Task details:
Find each line below where the word "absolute" occurs, and copy it.

********

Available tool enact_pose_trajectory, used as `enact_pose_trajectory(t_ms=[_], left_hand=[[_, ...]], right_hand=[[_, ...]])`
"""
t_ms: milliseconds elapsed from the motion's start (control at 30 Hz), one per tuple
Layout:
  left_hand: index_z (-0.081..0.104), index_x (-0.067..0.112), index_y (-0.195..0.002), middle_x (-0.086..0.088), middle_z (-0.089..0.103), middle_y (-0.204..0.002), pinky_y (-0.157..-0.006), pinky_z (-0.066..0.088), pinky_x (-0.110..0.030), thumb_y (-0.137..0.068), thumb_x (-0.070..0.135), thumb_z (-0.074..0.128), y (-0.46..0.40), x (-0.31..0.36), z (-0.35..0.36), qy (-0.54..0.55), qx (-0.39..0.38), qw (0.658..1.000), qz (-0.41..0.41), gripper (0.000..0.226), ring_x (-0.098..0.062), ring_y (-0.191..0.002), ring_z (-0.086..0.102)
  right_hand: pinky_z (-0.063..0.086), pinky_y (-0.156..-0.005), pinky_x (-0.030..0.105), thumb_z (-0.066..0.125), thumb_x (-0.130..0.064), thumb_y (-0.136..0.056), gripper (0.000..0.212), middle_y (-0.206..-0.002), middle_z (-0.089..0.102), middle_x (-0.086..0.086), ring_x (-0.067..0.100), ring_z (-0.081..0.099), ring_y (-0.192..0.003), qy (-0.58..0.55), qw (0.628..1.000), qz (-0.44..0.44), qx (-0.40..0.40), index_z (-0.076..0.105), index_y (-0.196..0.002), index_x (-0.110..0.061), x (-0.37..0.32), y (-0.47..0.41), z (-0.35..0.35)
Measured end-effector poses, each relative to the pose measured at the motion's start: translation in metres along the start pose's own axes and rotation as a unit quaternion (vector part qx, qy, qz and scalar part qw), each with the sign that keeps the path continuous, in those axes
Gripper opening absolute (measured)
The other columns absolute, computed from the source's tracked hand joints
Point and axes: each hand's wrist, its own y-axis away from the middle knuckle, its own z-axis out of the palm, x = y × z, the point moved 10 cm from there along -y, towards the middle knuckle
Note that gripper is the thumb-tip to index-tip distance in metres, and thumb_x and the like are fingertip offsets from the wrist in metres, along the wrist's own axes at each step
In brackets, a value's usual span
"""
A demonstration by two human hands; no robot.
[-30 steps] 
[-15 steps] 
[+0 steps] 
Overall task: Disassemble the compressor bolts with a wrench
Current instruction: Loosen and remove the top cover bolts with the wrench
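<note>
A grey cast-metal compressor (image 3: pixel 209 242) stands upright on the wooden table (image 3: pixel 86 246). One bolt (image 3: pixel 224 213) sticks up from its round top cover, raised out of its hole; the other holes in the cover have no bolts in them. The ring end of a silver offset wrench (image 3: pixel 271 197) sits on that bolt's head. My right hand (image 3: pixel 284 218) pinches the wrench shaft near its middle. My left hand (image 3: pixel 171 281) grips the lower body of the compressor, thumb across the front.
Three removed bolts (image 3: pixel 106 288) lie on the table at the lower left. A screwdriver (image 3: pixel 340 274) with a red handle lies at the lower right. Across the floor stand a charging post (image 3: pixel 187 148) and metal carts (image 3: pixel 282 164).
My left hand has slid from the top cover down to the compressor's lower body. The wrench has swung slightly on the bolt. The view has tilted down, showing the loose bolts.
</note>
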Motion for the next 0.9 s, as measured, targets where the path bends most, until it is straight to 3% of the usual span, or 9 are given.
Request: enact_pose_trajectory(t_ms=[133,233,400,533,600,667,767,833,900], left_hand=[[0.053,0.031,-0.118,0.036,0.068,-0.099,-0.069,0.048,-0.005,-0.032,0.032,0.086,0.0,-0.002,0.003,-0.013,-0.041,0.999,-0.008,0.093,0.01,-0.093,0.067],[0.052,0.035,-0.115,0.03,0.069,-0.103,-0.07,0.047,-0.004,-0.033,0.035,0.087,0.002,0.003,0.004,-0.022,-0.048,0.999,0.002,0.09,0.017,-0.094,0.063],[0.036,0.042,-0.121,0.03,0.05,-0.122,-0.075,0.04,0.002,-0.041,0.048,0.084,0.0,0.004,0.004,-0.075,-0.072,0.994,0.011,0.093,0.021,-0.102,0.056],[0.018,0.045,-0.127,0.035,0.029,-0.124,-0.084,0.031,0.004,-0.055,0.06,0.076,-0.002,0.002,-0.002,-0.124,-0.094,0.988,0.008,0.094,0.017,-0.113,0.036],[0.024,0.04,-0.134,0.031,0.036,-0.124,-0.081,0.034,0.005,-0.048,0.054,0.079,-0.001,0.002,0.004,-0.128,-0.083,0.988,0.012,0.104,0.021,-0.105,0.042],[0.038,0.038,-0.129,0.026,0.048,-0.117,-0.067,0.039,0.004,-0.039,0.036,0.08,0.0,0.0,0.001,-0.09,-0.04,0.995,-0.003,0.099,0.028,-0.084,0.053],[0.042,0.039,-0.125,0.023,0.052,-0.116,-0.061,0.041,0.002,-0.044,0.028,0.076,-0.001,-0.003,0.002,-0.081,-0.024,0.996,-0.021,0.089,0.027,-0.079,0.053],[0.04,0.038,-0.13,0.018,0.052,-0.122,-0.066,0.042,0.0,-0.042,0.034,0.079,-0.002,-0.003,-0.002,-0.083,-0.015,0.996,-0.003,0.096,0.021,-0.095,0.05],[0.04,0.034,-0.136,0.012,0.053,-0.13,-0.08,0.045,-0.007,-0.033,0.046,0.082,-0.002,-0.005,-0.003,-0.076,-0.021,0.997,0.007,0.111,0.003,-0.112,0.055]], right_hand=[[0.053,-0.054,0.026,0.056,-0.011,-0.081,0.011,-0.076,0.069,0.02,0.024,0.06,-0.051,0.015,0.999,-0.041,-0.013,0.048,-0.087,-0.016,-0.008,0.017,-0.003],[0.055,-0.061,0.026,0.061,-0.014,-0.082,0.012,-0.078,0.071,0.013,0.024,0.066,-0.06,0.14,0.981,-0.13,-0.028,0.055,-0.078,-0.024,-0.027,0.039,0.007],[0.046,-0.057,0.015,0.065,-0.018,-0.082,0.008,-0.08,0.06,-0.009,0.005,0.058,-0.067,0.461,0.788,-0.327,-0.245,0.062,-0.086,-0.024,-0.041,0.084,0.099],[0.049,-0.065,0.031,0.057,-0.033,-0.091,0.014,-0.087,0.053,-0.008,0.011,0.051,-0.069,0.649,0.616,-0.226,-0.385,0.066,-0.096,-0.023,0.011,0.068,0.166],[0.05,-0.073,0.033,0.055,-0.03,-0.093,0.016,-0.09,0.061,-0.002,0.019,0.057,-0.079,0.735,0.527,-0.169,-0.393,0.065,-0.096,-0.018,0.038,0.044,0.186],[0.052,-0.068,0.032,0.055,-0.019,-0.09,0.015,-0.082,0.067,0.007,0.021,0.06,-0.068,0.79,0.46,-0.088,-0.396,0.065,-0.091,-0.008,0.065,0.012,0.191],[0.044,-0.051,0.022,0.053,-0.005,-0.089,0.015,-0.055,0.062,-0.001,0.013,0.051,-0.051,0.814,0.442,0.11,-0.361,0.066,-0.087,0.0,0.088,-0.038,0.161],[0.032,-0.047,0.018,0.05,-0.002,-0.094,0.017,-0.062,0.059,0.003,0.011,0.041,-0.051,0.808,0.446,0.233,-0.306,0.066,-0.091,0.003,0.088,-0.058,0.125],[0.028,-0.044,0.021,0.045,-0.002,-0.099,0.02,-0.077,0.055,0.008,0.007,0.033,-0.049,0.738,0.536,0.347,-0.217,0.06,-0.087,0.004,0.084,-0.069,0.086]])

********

Result:
Gripper opening absolute (measured)
The other columns absolute, computed from the source's tracked hand joints

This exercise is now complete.